## Task goal
In the material below, find the span from the line with "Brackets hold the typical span" to the line with "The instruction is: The" and transcribe only those lines, exactly, ends included, without the pictures.

## Source material
= Beginning of Section =

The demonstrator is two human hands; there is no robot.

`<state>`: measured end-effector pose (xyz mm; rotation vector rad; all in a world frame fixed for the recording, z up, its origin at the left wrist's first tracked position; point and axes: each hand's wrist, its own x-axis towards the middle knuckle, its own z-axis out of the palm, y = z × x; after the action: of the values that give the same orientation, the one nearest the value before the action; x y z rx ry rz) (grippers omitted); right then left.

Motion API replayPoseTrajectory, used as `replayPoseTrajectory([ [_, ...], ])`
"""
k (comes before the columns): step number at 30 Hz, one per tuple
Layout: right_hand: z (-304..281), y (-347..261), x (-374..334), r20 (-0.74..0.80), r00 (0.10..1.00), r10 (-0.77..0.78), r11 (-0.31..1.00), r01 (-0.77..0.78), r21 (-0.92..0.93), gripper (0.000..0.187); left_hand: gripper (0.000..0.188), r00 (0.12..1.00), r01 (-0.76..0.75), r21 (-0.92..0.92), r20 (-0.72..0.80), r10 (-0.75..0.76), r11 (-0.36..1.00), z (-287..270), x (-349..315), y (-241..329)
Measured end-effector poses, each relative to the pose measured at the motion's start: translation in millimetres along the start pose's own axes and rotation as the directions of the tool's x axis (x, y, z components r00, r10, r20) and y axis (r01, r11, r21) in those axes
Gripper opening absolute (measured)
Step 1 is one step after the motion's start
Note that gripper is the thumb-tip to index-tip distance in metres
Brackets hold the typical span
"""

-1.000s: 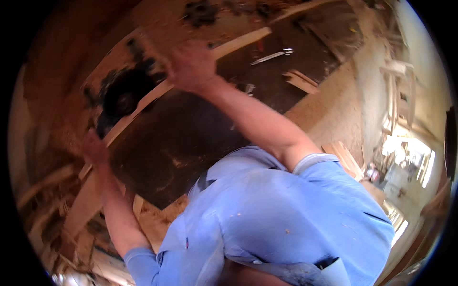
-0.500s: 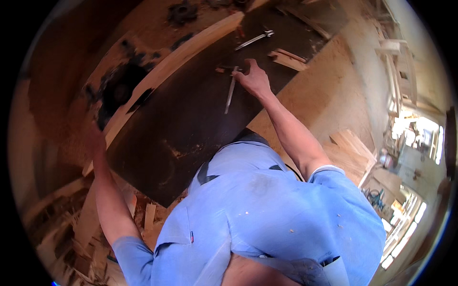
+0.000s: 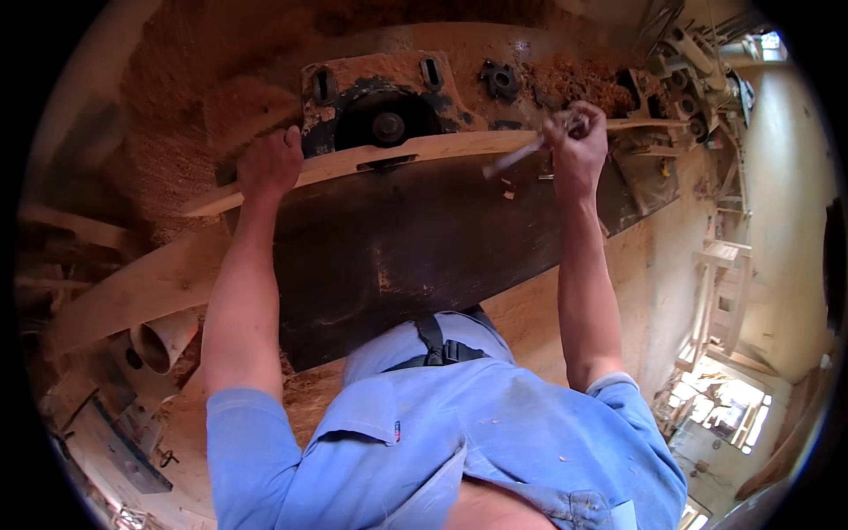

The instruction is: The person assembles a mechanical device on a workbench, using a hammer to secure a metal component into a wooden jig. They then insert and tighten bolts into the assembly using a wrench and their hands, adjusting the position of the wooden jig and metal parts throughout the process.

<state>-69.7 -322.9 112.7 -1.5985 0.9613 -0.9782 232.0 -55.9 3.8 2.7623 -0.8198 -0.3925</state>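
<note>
A long pale wooden board (image 3: 459, 144) stretches across the back edge of a dark machine table (image 3: 415, 230). My left hand (image 3: 269, 168) is closed round the board near its left end, thumb on top. My right hand (image 3: 580, 146) is raised over the board's right part. Its fingers are closed on a slim metal tool (image 3: 515, 159), whose thin shaft points down and left; motion blur hides its exact kind. Behind the board, between my hands, a round spindle (image 3: 388, 126) sits in a dark opening.
A slotted, dust-covered housing (image 3: 375, 66) surrounds the opening. A toothed cutter head (image 3: 501, 81) lies behind the board, beside reddish shavings (image 3: 583, 75). Small wood scraps are near my right hand. A wide pipe mouth (image 3: 165, 343) is at lower left.
My view has turned, so the board now lies nearly level. My right hand has lifted the metal tool off the table and carried it to the board. My left hand has come onto the board.
</note>
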Motion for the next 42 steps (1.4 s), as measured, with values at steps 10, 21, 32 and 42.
replayPoseTrajectory([
  [10, 140.0, 21.3, 86.0, 0.203, 0.732, -0.651, 0.64, 0.672, -0.373, 0.033, 0.048, 0.998, -0.008, -0.1, -0.068, 0.001, 0.995, -4.2, -1.7, 2.0],
  [21, 153.0, 71.9, 75.7, 0.579, 0.778, -0.243, 0.584, 0.594, -0.553, 0.032, 0.045, 0.995, 0.079, -0.165, -0.053, -0.089, 0.983, -1.9, -3.2, -1.8],
  [32, 139.5, 61.6, 99.1, 0.652, 0.748, -0.126, 0.573, 0.591, -0.568, 0.023, 0.044, 0.991, 0.095, -0.151, -0.083, -0.108, 0.984, 2.1, -0.4, 0.8],
  [42, 141.3, 38.2, 110.7, 0.76, 0.649, 0.033, 0.573, 0.611, -0.546, 0.025, 0.042, 0.987, 0.067, -0.185, -0.134, -0.092, 0.981, 5.9, -0.6, -5.1],
])
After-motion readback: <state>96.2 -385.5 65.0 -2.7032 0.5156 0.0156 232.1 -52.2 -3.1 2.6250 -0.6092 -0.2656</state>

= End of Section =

## Answer area
Brackets hold the typical span
"""

-1.000s: 
-0.500s: 
+0.000s: 

The instruction is: The person assembles a mechanical device on a workbench, using a hammer to secure a metal component into a wooden jig. They then insert and tighten bolts into the assembly using a wrench and their hands, adjusting the position of the wooden jig and metal parts throughout the process.

That completes the output for this exercise.